## ASSIGNMENT
The line with "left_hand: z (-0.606", the line with "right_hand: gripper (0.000", and all lines between them in the material below: return these exactly, and no others.

## DATA

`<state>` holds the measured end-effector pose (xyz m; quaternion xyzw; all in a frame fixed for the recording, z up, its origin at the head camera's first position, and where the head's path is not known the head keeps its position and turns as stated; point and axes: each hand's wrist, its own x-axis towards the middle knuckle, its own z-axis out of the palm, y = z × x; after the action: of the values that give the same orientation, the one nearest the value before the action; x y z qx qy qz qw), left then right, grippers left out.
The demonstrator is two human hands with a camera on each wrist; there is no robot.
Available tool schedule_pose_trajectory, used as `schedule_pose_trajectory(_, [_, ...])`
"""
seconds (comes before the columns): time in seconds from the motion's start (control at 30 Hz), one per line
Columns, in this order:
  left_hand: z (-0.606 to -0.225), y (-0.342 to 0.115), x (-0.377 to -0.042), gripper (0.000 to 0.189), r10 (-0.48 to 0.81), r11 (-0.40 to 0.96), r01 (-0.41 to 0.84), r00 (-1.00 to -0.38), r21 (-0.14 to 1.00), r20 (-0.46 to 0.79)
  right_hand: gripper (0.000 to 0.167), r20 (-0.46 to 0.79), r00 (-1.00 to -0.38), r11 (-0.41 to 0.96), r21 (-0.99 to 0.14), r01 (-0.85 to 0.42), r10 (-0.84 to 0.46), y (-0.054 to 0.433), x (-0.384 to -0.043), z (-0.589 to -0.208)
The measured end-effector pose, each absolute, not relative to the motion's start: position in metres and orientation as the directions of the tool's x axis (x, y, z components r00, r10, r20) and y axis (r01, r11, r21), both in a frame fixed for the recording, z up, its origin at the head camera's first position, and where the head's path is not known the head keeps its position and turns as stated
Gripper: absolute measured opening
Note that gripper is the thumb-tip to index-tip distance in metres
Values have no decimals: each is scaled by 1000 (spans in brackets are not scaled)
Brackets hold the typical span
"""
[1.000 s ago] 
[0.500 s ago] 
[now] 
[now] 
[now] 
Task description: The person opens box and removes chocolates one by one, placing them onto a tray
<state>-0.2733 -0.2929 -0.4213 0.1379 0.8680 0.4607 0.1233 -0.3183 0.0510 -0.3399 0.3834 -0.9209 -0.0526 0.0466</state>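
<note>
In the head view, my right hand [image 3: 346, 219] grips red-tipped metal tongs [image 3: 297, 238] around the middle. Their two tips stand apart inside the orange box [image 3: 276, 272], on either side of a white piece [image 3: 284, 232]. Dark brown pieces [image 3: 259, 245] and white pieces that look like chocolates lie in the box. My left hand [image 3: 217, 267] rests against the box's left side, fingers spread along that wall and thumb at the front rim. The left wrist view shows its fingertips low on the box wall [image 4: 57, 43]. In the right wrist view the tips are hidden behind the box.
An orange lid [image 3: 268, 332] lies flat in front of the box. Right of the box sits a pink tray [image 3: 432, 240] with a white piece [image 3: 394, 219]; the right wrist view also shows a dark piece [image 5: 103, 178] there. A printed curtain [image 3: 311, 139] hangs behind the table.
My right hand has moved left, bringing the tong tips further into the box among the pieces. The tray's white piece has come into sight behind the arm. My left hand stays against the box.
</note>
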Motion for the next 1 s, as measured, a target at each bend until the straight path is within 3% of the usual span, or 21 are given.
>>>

## PROBLEM SOLUTION
  left_hand: z (-0.606 to -0.225), y (-0.342 to 0.115), x (-0.377 to -0.042), gripper (0.000 to 0.189), r10 (-0.48 to 0.81), r11 (-0.40 to 0.96), r01 (-0.41 to 0.84), r00 (-1.00 to -0.38), r21 (-0.14 to 1.00), r20 (-0.46 to 0.79)
  right_hand: gripper (0.000 to 0.167), r20 (-0.46 to 0.79), r00 (-1.00 to -0.38), r11 (-0.41 to 0.96), r21 (-0.99 to 0.14), r01 (-0.85 to 0.42), r10 (-0.84 to 0.46), y (-0.054 to 0.433), x (-0.384 to -0.043), z (-0.589 to -0.208)

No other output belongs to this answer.